Armstrong can't escape the questions
Seven years, seven wins, some 17,000 miles of road covered since -- and we're right back where we started.
A French newspaper is charging Lance Armstrong with doping.
He's denying it.
And the rest of the world is choosing up sides.
I have no idea whether Armstrong used the blood-boosting drug EPO to win his first Tour de France in 1999, despite having been on hand for that one and each of the last three. And you could argue that neither does L'Equipe, the leading French sports daily, despite devoting four pages Tuesday to that allegation, bolstered by pictures, an editorial and a front-page headline screaming, "The Armstrong Lie.''
That was the tack Armstrong took: In a statement posted even before L'Equipe hit newsstands, he wrote, "Yet again, a European newspaper has reported that I have tested positive for performance enhancing drugs. ...

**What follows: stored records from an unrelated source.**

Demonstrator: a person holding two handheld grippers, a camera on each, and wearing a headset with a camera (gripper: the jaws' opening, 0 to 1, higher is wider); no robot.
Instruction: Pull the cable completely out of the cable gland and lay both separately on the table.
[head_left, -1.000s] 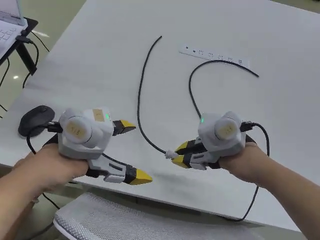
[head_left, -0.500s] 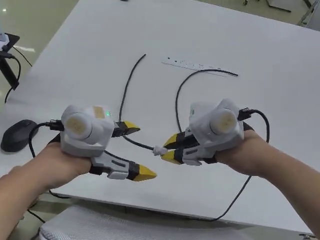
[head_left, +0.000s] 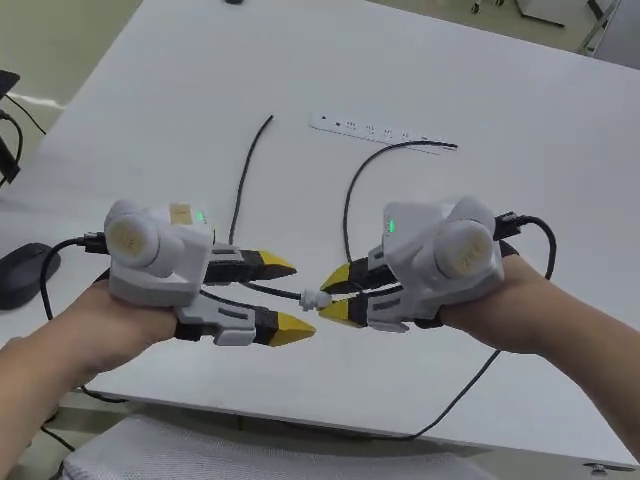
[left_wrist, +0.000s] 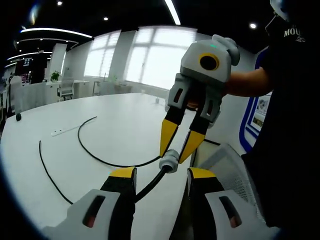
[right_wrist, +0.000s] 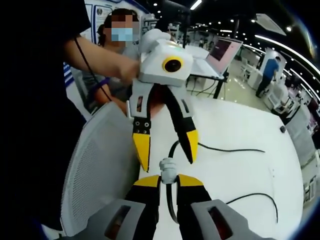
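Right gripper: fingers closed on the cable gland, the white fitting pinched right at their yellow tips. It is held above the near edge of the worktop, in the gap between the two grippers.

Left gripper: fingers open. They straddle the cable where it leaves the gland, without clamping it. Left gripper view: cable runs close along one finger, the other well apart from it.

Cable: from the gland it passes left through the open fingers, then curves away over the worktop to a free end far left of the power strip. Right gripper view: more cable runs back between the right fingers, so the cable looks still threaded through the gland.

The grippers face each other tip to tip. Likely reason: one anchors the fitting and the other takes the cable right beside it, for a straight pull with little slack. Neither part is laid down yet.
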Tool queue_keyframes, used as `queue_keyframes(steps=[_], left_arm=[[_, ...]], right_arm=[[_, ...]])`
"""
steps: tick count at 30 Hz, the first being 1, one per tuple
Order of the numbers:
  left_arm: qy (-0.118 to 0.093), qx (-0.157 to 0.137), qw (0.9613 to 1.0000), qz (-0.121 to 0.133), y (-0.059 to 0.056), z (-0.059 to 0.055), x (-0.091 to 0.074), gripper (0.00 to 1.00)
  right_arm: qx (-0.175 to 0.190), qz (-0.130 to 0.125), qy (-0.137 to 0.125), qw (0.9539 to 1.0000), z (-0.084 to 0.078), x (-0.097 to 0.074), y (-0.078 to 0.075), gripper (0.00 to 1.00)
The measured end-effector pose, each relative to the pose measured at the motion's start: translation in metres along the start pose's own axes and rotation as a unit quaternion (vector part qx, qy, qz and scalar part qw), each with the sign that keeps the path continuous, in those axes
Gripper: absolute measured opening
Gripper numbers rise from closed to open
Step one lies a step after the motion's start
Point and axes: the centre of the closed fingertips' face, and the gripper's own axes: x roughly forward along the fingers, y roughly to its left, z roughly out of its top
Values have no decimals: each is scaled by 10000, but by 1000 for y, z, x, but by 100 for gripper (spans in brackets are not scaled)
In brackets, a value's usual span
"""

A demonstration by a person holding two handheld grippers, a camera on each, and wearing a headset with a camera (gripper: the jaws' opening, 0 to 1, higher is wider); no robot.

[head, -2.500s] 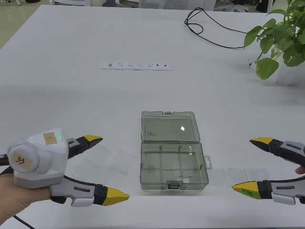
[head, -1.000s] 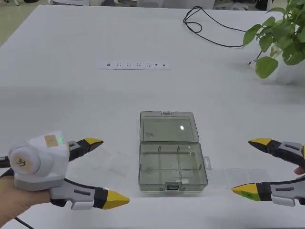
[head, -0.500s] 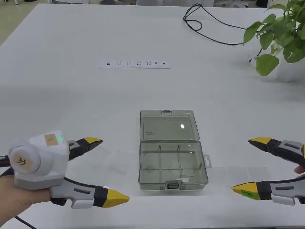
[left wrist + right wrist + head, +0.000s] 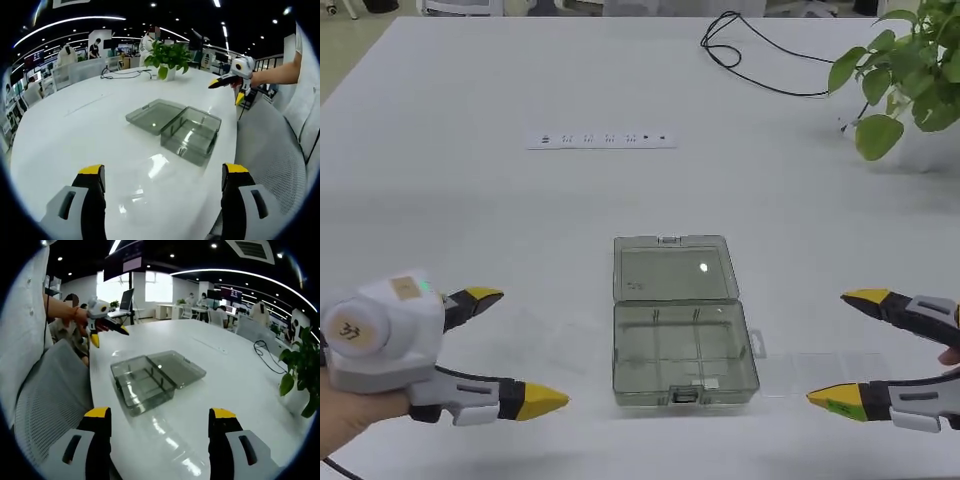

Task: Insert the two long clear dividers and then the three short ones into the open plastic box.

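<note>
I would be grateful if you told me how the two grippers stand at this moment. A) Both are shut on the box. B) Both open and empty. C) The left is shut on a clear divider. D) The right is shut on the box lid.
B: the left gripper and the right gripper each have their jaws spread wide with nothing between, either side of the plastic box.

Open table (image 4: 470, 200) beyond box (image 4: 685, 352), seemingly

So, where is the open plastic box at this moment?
In the head view the open plastic box sits between the left gripper and the right gripper, its lid lying flat toward the power strip.
</note>
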Motion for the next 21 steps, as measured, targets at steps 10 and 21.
queue_keyframes(steps=[10, 21], left_arm=[[622, -507, 9955, 511, 24, -30, -2, 81], [1416, -968, 9816, 845, 37, -65, -4, 67]], right_arm=[[41, -10, -35, 10000, 0, 1, 1, 80], [105, -22, -70, 9999, -1, 2, 1, 80]])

"The paper even admits in its own article that the science in question here is faulty and that I have no way to defend myself. They state: 'There will therefore be no counter-exam nor regulatory prosecutions, in a strict sense, since defendant's rights cannot be respected.'
"I will simply restate what I have said many times: I have never taken performance enhancing drugs.''
As befits a man fighting several legal battles on two continents at once, Armstrong has very good lawyers.
Note how the opening reference in the statement, "Yet again, a European newspaper,'' subtly calls into question both the timing and the motives of L'Equipe, which has been hounding Armstrong relentlessly since the beginning of his reign.
For purposes of comparison, think about how U.S. media outlets have been pursuing Barry Bonds & Co., then add a few conflicts of interest.
For one, the newspaper's parent company, Amaury Sports Organisation, also owns the Tour de France and runs both out of the same building. For another, former L'Equipe journalist Pierre Ballester was co-author of last year's "L.A. Confidential, the Secrets of Lance Armstrong,'' a book the cyclist dismissed by saying, "Extraordinary accusations require extraordinary proof.'' (Which, when you think about it, is an extrardinarily phrased non-denial denial.)
And then there was the parting gift L'Equipe put it in the paper the day after Armstrong's record seventh straight win: "Never to such an extent, probably, has the departure of a champion been welcomed with such widespread relief.''
But more to the point, Armstrong's response to L'Equipe points to flaws in the tests used for this latest indictment, and there are several.
The original 'A' samples were used for testing in 1999, before EPO, or erythropoietin, could be detected in urine. Their absence not only makes confirmation impossible -- and likely any sanctions -- it means there is no scientific control.
The 'B' sample that came back positive, meanwhile, was frozen since then and tested only last year, after scientists at a lab outside Paris began honing their EPO research.
What all the charges and denials add up to, ultimately, is more of the same. While L'Equipe has laid out the most compelling evidence yet that Armstrong was doping, it doesn't rise to the level of a smoking gun.
That unsatisfying conclusion means his detractors, as well as some of the scolds who run the tour, the sport and the anti-doping agencies are free to air their suspicions and claim Armstrong's reputation has been ruined. It also leaves untouched the central argument that his defenders have been making for years -- namely that Armstrong has been the most frequently tested athlete in the world and has yet to come back with a positive, confirmed result even once.
Taking into account the messenger, the quality of the evidence and the already unsatisfying state of relations between the two nations, a standoff was probably inevitable.
People will believe who and what they choose to believe, something Associated Press colleague Jim Vertuno, who's covered Armstrong in Austin, Texas, the last few years, summed up perfectly:
"The detailed report will give the French media something to hang their hat on and say, 'We told you so,' while in America, Armstrong will be given a legitimate pass because there will be no legitimate way to prove the allegations.''
A poll on ESPN.com had already generated 35,000 responses by mid-afternoon, with more than 70 percent of the respondents believing Armstrong was clean. Whether his numbers will be even that good on the other side of either pond remans to be seen.
Tour de France director Jean-Marie Leblanc pronounced himself, "very shocked, very troubled by the revelations we read this morning.'' By the same token, Miguel Indurain, the Spaniard whose five straight tour titles became the last milestone Armstrong passed on his way into the record book, was among the first to rush to Armstrong's defense. He told the Web site todociciclismo.com, "They have been out to get him in France for a number of years.''
Everyone loved Armstrong once. That was at the start of the 1999 tour, when race organizers were desperate to shake the specter of widespread doping and he was a cancer survivor with no drug allegations clouding his past who'd just won two of the first 10 stages.
But then he zoomed up into the Alps and locked up the race barely halfway through it, and suspicion latched onto his trail like a shadow. Even if Armstrong is as clean as he says, there's still no way to shake it. It's easy to prove what's true, impossible to prove what's not.